Saturday, March 28, 1998

Two Months at the MTC

There are ten whole days until I leave for Spain. I'm excited and scared and happy and sad. I will miss my teachers and district like crazy. I like the comfort of being in a familiar place with people I know. Just thinking about Spain gets me excited. I'm not excited for the first few months of adjustment, though. I know it will be hard and I'm trying to brace myself for that, but I just want to love it immediately and enjoy myself 100% for the next 16 months. I'm aware of the change that I've seen in myself and other district members the last 2 months, and I know it's because it was hard that we were able to learn, but I hate hard things. They scare me. I need to adjust my attitude so that I feel excited by a challenge, but I'm not right now. I'm scared. My Sharing the Gospel teacher (Brother Bott-BYU) told us that when we're discouraged to write an upbeat letter to someone and then save it and read it. Well, I'm not discouraged today, but I'm in the mood to write, so I'll write one to myself now and see if I like it in a few months.

Dear Hermana Simper:
What an experience it's been so far. I've only been in the MTC for 2 months and I've learned so much! I’ve felt almost every emotion: excitement, uncertainty, fear, doubt, depression, hope, the Spirit, reassurance, loneliness, frustration, love, pride, peace, happy, content, failure, success, boredom, energy, enthusiasm, understanding, friendship, sympathy, faith, missionary highs and lows. When I've had hard times, it's helped me to say to myself, “These are temporary and normal feelings I'm having. Do I feel this way because I've offended God, or is this a test to help me grow?” If I'm sincerely striving for the companionship of the Holy Ghost, I need to look the challenge in the eye and challenge it to a duel.
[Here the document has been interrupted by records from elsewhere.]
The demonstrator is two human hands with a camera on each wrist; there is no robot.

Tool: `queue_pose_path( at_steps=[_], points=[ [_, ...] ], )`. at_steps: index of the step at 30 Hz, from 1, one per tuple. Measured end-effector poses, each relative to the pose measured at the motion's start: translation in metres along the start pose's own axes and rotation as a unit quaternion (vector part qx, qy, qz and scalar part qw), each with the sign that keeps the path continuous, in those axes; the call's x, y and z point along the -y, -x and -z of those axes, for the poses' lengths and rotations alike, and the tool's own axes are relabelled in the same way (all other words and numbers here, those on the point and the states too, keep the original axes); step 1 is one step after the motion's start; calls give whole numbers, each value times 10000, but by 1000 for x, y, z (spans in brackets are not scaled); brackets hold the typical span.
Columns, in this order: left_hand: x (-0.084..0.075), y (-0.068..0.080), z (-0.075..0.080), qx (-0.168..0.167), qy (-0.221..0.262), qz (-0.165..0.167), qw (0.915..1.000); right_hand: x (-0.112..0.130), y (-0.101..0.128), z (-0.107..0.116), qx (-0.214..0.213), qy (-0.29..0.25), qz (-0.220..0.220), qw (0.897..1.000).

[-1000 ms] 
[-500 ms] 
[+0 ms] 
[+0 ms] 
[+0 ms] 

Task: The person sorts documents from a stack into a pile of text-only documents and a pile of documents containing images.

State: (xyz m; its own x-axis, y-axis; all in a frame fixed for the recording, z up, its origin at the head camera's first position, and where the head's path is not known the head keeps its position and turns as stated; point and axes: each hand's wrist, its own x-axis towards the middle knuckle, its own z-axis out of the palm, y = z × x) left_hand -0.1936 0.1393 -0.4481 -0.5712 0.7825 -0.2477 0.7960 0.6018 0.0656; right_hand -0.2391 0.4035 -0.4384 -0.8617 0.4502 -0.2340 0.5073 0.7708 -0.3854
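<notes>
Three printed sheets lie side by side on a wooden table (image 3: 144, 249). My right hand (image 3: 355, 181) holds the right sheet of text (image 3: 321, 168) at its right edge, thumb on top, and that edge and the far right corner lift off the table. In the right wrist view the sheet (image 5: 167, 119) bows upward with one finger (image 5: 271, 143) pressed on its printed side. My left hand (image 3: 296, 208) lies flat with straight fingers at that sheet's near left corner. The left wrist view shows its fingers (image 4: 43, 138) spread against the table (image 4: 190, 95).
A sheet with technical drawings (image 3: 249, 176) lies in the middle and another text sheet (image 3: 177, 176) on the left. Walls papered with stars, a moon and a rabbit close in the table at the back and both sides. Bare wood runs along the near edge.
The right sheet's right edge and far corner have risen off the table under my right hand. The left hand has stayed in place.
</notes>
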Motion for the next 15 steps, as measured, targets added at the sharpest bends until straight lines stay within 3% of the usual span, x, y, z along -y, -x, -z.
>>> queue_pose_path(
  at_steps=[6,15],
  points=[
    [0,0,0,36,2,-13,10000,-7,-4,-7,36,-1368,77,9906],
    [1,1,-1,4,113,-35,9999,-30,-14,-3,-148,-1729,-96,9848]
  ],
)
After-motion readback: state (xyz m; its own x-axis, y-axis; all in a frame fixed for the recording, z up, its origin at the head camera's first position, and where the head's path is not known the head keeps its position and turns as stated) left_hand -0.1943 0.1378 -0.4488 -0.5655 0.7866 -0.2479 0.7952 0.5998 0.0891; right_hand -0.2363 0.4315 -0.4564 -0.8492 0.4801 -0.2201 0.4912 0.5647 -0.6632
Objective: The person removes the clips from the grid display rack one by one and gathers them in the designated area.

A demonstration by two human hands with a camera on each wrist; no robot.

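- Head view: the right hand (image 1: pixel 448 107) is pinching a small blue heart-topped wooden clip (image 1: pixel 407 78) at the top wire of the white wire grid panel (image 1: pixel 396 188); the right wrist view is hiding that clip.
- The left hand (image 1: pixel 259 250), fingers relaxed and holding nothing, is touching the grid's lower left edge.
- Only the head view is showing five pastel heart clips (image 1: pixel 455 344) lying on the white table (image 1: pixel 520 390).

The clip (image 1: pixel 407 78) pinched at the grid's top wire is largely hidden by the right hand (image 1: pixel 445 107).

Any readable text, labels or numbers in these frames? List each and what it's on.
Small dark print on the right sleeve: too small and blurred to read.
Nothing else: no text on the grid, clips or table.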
Then with all sincerity and humility, pray and ask Heavenly Father to give me strength to get through the afflictions I'm experiencing. (Alma 31:31, 17:11, 26:27) Alma 31:31 talks about asking God to grant you strength to bear afflictions and 26:27 talks about how it's tempting to turn back and quit. I have felt as if my afflictions and depression would never end and I wanted to quit many, many times. I think I spent the first 3-5 weeks trying to figure out how to get out of this place. I truly hated it here. But I can honestly say now that I love the MTC and have learned so much that I never could have learned if I hadn't come. I would feel cheated if for some reason I couldn't go on my mission at this point. I want to serve with all my heart and I want to come home with honor, unashamed, having fought a good fight.
 It snowed while I was at the MTC. This was a P-day, on the way back from starting laundry.
 This guy worked in the cafeteria. We called him the cafeteria Nazi because he would demand your order long before you got to the front of the line, helping the food lines go quickly.
 This was another friend from BYU, but I can't remember his name.